Tuski has led PNCA since 2016 and previously served as president of Maine College of Art. Prior to that, he spent 25 years in various roles at Olivet College, a private liberal arts college in Olivet, Michigan (and Tuski’s alma mater), where he served for nine years as president (2001–2010).

“Don has been integral to PNCA’s success over the past few years, helping grow the college’s enrollment, increase its program offerings, support arts education in the area, and solidify PNCA as a cornerstone of Portland’s higher education art and design community,” said PNCA Board Chair Scott Musch. “Our board is thankful for Don’s work and dedication that has helped PNCA thrive. We wish Don all the success and a bright future as he starts this next chapter.”

Musch, who was formerly serving in the Board’s vice chair role and has a long-established professional business career, was appointed to the board chair position earlier this spring.

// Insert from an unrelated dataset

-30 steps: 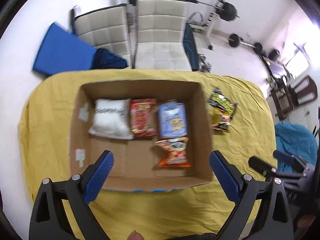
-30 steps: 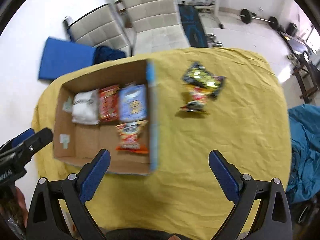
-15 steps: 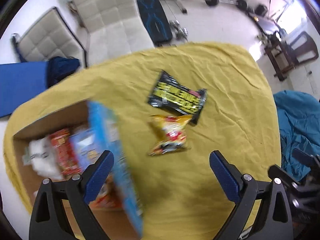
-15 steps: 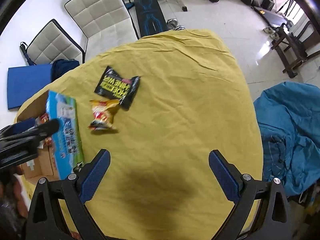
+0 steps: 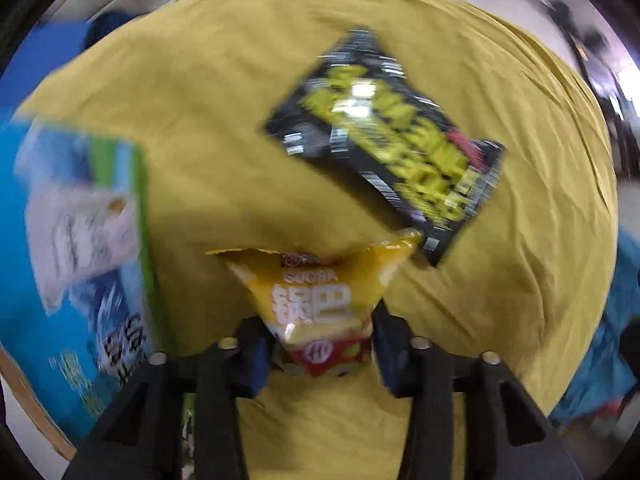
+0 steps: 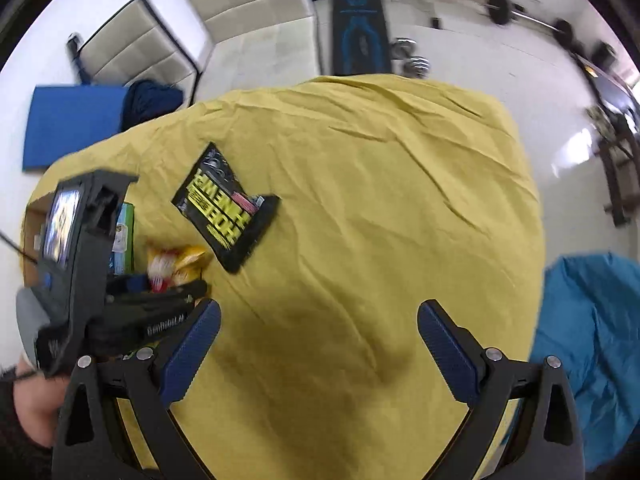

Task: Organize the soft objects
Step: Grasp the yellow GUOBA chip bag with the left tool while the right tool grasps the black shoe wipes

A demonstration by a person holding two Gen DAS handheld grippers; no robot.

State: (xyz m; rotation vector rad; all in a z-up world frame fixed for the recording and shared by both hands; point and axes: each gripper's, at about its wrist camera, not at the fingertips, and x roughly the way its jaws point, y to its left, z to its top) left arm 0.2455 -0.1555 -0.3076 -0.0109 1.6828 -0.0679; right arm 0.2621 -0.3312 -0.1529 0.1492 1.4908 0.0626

PNCA’s Board of Governors Executive Committee has launched the planning process to find an interim president to lead the school through this transition. The overall transition planning process for the new president will follow the school’s shared governance model to include input from students, staff and faculty, in addition to the Board of Governors.

“This is the nature of higher education,” says Musch. “We are not alone in experiencing a change in presidents. When I look around Oregon, I appreciate that we are in good company with Reed College, Lewis & Clark, Linfield, Concordia, PSU, and Oregon State University. They all have either recently or are in the midst of going through a similar process.”

During Tuski’s time at PNCA, his work with the Board of Governors under its shared governance model has been fruitful: enrollment has grown by nearly 100 students; faculty, staff and students collaborated to develop an ambitious strategic plan; the school welcomed the largest first-year class in its 110-year history last fall at nearly an 18 percent increase over two years; and recruitment efforts were expanded to reach 600 high schools, both in Oregon and nationally.

“While this news is hard, we understand this is what’s best for Don as he looks forward to the next chapter of his career,” said Kate Copeland, Vice President and Dean of Academic Affairs. “Don’s impact is long-lasting with a positive growth trajectory and a deeply committed group of faculty and staff. While we will miss Don deeply, PNCA is poised for an exciting new chapter thanks to his leadership and legacy.”

PNCA continues its commitment to higher education in art and design in Portland, and under new board leadership has taken an active approach to ensuring the city’s higher education art and design community continues to thrive. The college recently welcomed the Master of Fine Arts in creative writing program from Marylhurst, developed a teach-out program for former students of the Oregon College of Art and Craft, and has added new programs emphasizing design and technology. Tuski, along with his PNCA Management Team, also made operational improvements to achieve significant cost savings.

Tuski will succeed Richard L. Rogers, who is retiring from CCS after 25 years. Tuski’s appointment at CCS becomes effective on July 1, 2019.